(RECORDS PROVIDED begins)

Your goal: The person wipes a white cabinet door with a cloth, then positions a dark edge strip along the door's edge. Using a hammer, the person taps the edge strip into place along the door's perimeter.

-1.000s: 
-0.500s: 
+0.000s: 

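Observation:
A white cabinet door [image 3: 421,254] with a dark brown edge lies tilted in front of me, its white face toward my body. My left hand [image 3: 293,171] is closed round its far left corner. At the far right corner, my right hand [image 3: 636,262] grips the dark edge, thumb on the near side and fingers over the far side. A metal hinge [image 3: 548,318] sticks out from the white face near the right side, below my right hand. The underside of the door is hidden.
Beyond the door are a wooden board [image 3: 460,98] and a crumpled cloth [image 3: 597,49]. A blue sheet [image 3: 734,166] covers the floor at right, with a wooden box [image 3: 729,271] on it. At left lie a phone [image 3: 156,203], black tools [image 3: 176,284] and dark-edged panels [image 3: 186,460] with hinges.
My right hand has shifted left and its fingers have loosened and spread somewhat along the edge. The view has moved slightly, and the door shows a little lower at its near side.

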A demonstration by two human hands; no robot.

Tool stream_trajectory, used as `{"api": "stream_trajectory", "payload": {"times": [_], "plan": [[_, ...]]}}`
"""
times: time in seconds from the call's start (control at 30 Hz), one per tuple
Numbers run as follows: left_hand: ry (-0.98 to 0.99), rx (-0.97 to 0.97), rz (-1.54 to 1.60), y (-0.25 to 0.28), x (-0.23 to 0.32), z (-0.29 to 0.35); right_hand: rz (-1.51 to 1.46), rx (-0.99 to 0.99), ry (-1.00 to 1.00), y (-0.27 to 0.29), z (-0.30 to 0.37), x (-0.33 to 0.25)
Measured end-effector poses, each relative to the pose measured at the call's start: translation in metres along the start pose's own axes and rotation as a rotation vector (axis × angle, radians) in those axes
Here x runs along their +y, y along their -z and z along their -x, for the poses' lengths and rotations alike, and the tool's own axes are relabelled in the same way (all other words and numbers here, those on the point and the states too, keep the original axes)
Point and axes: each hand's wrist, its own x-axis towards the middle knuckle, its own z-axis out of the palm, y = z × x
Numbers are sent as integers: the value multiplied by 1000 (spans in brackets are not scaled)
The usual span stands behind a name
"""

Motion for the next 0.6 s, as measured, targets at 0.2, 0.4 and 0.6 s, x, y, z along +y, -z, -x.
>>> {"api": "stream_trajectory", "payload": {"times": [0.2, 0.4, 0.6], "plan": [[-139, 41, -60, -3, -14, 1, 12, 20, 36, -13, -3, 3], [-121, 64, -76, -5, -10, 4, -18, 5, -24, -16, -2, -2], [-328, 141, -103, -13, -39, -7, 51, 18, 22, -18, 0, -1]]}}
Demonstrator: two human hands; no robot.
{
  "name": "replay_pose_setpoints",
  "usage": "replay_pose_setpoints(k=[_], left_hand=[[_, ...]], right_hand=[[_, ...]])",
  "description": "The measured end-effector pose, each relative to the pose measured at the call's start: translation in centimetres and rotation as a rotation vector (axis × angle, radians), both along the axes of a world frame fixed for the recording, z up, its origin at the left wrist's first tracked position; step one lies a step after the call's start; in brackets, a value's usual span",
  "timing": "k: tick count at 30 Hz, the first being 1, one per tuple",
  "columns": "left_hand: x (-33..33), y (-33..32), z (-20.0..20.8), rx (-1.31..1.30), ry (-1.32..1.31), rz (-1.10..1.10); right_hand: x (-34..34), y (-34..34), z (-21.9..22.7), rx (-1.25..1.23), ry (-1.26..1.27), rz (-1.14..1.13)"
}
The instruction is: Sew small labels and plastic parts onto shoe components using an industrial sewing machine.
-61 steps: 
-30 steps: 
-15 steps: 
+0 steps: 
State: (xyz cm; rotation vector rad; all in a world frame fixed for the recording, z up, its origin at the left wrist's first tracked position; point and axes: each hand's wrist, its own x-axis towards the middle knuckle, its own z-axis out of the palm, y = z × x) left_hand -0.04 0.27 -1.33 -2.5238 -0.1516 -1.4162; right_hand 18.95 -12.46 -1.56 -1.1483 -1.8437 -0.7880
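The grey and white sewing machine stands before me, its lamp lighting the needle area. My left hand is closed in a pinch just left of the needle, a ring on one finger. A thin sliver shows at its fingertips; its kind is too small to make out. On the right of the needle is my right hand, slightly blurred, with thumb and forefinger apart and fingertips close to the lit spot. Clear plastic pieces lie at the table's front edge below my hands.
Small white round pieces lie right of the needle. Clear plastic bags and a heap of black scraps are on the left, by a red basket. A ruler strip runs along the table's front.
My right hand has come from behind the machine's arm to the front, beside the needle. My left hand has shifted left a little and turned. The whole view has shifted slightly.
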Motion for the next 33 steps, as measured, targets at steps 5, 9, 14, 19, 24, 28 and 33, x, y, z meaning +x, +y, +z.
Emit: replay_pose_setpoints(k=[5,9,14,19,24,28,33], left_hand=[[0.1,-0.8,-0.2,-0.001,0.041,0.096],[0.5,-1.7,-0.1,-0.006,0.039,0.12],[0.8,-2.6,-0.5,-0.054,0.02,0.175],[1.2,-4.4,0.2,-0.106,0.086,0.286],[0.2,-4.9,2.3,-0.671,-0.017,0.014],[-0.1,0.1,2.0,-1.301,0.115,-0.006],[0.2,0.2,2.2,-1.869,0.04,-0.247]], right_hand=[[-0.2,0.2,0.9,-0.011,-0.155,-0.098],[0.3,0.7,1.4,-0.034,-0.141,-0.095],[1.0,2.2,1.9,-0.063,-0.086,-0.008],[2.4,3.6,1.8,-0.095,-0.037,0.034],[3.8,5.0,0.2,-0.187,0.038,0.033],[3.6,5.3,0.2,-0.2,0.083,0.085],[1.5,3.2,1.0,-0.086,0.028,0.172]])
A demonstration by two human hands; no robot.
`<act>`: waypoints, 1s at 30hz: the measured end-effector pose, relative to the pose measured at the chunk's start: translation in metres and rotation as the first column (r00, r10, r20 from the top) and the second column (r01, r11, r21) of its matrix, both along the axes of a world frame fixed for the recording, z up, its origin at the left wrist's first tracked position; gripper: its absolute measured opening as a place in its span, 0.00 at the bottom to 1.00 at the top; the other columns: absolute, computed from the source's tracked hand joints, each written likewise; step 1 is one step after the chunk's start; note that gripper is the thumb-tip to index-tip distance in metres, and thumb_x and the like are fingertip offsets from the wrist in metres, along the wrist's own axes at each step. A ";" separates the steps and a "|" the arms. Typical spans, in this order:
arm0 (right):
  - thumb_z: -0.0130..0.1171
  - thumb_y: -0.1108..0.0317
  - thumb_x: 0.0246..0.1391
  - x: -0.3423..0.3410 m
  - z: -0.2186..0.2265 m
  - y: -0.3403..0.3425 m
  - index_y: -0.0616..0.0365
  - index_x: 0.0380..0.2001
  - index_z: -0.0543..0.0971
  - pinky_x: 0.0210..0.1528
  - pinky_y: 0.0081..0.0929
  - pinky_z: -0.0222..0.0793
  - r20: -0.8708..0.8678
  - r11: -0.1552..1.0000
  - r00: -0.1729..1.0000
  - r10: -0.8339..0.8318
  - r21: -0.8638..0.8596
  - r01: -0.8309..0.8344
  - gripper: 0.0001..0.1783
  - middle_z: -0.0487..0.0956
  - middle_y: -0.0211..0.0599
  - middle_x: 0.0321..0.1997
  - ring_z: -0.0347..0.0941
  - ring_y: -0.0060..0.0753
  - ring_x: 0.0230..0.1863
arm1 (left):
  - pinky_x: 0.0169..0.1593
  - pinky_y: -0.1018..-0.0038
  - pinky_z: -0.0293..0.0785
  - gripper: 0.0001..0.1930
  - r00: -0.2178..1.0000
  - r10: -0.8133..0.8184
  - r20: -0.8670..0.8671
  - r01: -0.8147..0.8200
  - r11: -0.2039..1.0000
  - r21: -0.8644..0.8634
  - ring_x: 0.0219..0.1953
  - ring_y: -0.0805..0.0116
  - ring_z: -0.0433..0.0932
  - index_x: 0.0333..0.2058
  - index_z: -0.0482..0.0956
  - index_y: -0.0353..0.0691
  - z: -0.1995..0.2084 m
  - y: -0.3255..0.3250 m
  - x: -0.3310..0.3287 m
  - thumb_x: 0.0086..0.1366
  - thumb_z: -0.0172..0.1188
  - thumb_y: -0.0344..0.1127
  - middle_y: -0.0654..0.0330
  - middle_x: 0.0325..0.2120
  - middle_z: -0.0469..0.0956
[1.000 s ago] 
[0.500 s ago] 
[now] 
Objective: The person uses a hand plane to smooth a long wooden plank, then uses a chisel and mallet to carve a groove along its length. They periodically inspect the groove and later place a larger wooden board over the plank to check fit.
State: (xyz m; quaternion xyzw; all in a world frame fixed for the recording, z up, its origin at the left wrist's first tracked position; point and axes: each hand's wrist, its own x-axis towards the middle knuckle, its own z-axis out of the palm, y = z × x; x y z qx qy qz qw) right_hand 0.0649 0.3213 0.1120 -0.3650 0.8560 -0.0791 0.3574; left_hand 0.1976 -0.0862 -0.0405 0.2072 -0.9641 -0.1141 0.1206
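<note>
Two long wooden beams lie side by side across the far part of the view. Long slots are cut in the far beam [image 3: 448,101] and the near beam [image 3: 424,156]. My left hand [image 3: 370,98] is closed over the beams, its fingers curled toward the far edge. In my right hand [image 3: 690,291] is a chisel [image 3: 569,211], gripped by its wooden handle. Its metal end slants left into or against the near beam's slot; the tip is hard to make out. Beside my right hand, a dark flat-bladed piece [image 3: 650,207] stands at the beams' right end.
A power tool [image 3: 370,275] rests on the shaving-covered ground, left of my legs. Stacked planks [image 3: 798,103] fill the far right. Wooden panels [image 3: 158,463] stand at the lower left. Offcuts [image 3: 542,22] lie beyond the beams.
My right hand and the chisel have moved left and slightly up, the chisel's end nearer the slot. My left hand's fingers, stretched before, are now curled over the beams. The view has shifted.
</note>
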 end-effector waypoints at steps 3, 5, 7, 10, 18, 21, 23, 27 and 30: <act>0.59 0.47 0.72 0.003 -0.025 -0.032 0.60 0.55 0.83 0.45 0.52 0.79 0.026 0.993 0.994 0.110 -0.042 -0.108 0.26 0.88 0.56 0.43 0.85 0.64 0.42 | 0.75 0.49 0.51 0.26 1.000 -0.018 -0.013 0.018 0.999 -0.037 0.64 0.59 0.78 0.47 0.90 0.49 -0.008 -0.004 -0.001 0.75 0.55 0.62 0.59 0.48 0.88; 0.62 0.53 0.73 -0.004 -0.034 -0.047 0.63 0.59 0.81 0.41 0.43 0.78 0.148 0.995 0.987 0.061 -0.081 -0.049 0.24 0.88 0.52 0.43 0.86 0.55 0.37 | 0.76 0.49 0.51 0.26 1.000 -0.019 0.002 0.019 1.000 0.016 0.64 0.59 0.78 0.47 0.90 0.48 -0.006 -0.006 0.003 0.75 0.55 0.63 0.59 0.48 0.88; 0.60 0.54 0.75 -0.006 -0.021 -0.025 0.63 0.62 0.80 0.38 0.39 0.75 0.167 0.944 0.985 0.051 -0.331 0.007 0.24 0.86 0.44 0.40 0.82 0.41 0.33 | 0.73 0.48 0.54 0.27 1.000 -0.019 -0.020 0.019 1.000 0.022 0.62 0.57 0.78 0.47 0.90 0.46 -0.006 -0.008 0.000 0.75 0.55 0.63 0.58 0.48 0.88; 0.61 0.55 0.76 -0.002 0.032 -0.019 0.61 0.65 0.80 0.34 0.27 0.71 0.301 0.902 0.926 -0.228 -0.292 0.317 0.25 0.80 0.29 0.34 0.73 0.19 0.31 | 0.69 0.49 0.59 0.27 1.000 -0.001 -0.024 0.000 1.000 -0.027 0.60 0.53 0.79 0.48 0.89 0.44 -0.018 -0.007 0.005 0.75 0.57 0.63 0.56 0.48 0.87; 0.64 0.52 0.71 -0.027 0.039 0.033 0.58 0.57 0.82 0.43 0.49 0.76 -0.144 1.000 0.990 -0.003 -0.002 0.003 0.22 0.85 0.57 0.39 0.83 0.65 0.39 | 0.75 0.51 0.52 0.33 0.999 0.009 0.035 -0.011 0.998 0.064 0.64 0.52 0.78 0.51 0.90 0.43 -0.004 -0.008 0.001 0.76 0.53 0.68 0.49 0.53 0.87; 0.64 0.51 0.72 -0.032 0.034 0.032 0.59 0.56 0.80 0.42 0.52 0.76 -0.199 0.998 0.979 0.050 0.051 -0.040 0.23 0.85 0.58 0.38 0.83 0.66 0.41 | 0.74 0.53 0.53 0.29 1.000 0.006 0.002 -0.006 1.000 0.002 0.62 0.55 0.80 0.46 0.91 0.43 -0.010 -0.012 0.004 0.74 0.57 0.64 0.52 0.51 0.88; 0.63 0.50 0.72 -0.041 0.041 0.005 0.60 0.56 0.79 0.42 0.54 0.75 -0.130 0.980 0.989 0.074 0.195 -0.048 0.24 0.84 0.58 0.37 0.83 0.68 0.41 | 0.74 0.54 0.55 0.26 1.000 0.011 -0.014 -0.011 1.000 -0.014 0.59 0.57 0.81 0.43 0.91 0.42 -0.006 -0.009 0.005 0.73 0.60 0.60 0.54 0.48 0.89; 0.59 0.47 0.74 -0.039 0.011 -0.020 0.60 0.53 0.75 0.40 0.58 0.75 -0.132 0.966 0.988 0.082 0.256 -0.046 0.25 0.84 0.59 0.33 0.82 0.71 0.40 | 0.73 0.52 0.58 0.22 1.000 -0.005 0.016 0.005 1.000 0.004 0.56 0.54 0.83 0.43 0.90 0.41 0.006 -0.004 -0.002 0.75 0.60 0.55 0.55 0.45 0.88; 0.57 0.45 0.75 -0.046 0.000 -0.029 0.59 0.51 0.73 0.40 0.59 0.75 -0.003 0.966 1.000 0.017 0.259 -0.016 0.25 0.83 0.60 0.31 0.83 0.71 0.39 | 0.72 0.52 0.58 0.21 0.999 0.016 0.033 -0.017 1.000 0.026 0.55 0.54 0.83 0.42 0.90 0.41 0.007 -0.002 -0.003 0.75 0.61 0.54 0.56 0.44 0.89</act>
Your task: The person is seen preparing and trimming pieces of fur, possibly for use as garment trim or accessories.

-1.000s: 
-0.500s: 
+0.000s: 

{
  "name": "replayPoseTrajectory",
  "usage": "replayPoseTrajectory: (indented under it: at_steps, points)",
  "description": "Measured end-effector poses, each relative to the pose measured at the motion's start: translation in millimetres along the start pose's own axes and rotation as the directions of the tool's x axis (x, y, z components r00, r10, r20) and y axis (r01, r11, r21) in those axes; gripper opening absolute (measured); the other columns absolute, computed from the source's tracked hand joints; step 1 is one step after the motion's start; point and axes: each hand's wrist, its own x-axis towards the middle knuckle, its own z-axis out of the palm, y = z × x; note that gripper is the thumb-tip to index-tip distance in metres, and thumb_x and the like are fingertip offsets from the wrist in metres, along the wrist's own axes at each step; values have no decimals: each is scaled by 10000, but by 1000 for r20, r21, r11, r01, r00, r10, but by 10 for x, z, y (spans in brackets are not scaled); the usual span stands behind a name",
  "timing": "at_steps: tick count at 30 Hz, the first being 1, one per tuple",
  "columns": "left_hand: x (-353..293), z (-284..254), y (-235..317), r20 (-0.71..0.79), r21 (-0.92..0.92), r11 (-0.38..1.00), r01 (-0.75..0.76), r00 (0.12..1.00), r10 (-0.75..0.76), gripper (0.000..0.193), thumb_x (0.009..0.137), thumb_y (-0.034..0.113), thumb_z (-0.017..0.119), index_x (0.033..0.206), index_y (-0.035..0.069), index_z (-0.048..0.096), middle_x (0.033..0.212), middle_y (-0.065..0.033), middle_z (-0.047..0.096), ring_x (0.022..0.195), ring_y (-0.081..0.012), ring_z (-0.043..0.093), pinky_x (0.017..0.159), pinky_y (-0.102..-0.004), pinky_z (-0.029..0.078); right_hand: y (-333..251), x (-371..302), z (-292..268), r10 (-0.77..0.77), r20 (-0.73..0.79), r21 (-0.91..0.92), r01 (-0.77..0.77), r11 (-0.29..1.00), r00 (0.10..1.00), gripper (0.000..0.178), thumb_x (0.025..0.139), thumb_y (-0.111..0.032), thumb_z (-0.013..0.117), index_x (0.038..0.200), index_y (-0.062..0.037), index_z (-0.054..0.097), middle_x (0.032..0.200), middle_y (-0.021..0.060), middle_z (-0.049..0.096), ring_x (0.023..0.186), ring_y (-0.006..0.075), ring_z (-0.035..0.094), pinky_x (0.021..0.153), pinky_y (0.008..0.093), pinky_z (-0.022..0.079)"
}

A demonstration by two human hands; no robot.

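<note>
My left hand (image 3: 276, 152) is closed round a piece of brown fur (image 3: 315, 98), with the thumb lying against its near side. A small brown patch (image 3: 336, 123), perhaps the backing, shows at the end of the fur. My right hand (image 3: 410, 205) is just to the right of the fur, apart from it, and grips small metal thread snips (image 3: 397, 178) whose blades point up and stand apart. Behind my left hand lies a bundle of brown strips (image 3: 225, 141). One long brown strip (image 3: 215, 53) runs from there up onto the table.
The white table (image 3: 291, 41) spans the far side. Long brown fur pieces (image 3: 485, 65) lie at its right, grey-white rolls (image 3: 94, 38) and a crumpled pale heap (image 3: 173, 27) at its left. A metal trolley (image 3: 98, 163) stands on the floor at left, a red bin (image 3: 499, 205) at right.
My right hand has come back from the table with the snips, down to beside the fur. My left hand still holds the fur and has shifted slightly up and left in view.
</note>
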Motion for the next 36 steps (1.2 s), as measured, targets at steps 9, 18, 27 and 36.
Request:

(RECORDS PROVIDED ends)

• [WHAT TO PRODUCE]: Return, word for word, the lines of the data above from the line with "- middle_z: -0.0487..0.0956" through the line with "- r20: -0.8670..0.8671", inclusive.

• [REPLY TO THE EXERCISE]:
  - middle_z: -0.0487..0.0956
  - middle_y: -0.0211..0.0599
  - middle_x: 0.0321..0.1997
  - ring_z: -0.0347..0.0941
  - ring_y: -0.0060..0.0753
  - ring_x: 0.0230..0.1863
arm1 (left):
  - pinky_x: 0.0169..0.1593
  - pinky_y: -0.1018..-0.0038
  - pinky_z: -0.0293..0.0785
  - gripper: 0.0001..0.1930
  - r00: -0.2178..1.0000
  - r10: -0.8133..0.8184
  - r20: -0.8670..0.8671

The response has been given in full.